= Joseph C. Muhler =

American biochemist and dentist
Joseph Charles Muhler (December 22, 1923 – December 24, 1996) was an American biochemist and dentist who was responsible for the development of Crest toothpaste.

==Early life and education==
Muhler was born in Fort Wayne, Indiana. He attended Indiana University (IU) from 1942 to 1944 until he was drafted into the Navy in December 1944, serving until December 1945. In the Navy, he was an apprentice seaman (AS) in the V-12 unit at the Indiana University School of Dentistry. In 1948, he received his Doctor of Dental Surgery (D.D.S.) and in 1951, he received his Ph.D. in chemistry. He joined the Indiana University faculty in 1951 as an assistant professor. In 1978, he was named research professor of dental science and director of the dentistry's research institute.

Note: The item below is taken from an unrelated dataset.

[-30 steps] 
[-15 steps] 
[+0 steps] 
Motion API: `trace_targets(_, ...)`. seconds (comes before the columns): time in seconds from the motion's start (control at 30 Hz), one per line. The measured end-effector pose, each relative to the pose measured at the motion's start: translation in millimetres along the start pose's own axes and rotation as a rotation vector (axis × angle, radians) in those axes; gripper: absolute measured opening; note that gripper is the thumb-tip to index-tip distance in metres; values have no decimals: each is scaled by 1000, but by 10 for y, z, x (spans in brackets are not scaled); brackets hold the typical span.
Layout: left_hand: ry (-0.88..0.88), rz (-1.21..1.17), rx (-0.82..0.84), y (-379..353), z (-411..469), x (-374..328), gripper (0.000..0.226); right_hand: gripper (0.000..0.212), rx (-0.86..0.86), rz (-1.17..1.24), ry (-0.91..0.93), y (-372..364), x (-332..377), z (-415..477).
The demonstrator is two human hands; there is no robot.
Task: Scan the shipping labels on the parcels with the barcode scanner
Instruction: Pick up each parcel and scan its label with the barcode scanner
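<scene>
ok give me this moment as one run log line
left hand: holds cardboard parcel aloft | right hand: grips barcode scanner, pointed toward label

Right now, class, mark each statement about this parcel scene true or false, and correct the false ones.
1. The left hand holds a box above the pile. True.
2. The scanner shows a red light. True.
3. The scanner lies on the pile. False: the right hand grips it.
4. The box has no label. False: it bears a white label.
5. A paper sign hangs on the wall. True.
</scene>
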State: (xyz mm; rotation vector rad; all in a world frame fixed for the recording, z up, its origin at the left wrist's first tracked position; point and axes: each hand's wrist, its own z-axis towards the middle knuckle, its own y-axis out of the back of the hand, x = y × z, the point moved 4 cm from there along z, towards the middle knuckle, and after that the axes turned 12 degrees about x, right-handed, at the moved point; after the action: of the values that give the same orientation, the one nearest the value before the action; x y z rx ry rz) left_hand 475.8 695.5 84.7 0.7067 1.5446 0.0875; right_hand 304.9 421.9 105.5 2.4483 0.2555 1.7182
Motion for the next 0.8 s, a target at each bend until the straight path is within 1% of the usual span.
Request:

While at Indiana University, he assisted in the development of the school's first preventative dentistry program until his retirement in 1984.

==Crest toothpaste==
Muhler was a biochemist who led a team at Indiana University that came up with the original formula for Crest Toothpaste. He studied over 150 fluoride compounds for the purpose of finding a compound that protected teeth from cavities and decay. With help from Harry G. Day, Grant Van Huysen, and William Harrison Nebergall, he found that stannous fluoride was a very effective compound for protecting teeth. After years of studies, they found stannous fluoride to be 50% more effective than sodium fluoride. Procter & Gamble was impressed with their research and decided to underwrite their formula and sell it as Crest Toothpaste in 1956. Crest Toothpaste became the first toothpaste to earn the American Dental Association (ADA) endorsement. Muhler and his team received royalties from Procter & Gamble which they used to help establish the Oral Health Research Institute at Indiana.

==Accomplishments==
In 1967, he was the recipient of the Navy Distinguished Public Service Award. In 1976, the American Chemical Society (ACS) recognized stannous fluoride toothpaste as one of the 100 greatest discoveries of the previous 100 years. Muhler died on December 24, 1996, at St. Joseph Medical Center in Fort Wayne, Indiana. In 2019, 23 years after his death, both he and William H. Nebergall were elected into the National Inventors Hall of Fame.